*** Data ***
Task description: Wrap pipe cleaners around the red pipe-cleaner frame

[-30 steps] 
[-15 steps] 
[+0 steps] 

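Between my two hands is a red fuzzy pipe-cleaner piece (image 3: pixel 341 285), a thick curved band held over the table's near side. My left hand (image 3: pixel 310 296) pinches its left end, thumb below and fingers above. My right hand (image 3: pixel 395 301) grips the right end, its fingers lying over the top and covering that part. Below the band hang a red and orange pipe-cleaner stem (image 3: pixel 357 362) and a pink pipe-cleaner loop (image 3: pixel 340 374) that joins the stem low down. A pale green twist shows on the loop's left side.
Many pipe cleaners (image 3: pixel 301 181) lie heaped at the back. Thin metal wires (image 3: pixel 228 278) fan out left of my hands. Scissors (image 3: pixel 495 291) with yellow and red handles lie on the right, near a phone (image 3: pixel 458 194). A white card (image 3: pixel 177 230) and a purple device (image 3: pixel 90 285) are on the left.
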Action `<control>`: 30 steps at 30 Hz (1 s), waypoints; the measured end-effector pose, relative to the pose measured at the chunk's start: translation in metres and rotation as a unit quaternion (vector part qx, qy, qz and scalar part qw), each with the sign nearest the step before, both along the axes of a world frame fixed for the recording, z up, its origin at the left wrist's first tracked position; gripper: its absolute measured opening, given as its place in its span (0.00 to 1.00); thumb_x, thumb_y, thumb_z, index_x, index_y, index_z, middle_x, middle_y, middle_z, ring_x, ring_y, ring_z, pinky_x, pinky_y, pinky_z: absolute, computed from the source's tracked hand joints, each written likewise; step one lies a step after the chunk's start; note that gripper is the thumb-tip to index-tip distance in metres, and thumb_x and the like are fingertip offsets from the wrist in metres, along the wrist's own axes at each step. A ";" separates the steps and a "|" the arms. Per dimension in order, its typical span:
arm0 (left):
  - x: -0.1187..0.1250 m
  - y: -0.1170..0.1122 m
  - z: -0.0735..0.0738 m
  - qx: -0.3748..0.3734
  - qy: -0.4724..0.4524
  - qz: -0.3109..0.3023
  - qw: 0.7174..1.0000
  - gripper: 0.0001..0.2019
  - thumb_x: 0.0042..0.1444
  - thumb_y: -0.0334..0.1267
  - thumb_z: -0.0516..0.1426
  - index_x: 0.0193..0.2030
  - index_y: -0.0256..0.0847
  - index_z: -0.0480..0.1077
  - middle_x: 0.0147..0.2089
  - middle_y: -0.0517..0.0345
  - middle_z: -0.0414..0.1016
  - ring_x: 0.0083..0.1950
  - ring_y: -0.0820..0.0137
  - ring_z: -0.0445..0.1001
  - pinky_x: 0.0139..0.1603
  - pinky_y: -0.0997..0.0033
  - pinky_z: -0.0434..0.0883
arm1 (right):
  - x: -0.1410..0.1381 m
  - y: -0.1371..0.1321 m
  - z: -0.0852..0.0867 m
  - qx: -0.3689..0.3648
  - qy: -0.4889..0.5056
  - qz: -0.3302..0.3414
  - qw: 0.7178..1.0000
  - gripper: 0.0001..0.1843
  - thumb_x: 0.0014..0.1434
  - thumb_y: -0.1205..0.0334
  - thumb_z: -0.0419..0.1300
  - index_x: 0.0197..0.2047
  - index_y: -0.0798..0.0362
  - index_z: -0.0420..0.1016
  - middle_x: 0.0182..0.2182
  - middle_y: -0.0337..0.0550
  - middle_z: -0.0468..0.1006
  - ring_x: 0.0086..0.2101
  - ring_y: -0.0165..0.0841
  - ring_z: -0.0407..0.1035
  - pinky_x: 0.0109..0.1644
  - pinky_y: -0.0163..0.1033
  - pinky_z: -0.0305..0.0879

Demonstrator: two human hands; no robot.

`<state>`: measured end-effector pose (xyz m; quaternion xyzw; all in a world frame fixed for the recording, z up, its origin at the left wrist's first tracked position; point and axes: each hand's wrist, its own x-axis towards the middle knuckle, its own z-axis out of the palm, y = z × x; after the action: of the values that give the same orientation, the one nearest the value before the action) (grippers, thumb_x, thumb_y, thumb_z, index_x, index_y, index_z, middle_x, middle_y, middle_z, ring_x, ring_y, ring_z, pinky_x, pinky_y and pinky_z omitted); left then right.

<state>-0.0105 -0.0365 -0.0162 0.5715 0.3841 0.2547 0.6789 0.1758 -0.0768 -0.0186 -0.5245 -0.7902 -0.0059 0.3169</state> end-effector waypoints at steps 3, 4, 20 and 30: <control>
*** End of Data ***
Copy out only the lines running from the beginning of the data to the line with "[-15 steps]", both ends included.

__Completed exercise__.
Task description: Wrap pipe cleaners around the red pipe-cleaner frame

[-30 steps] 
[-15 steps] 

With that, the answer is complete.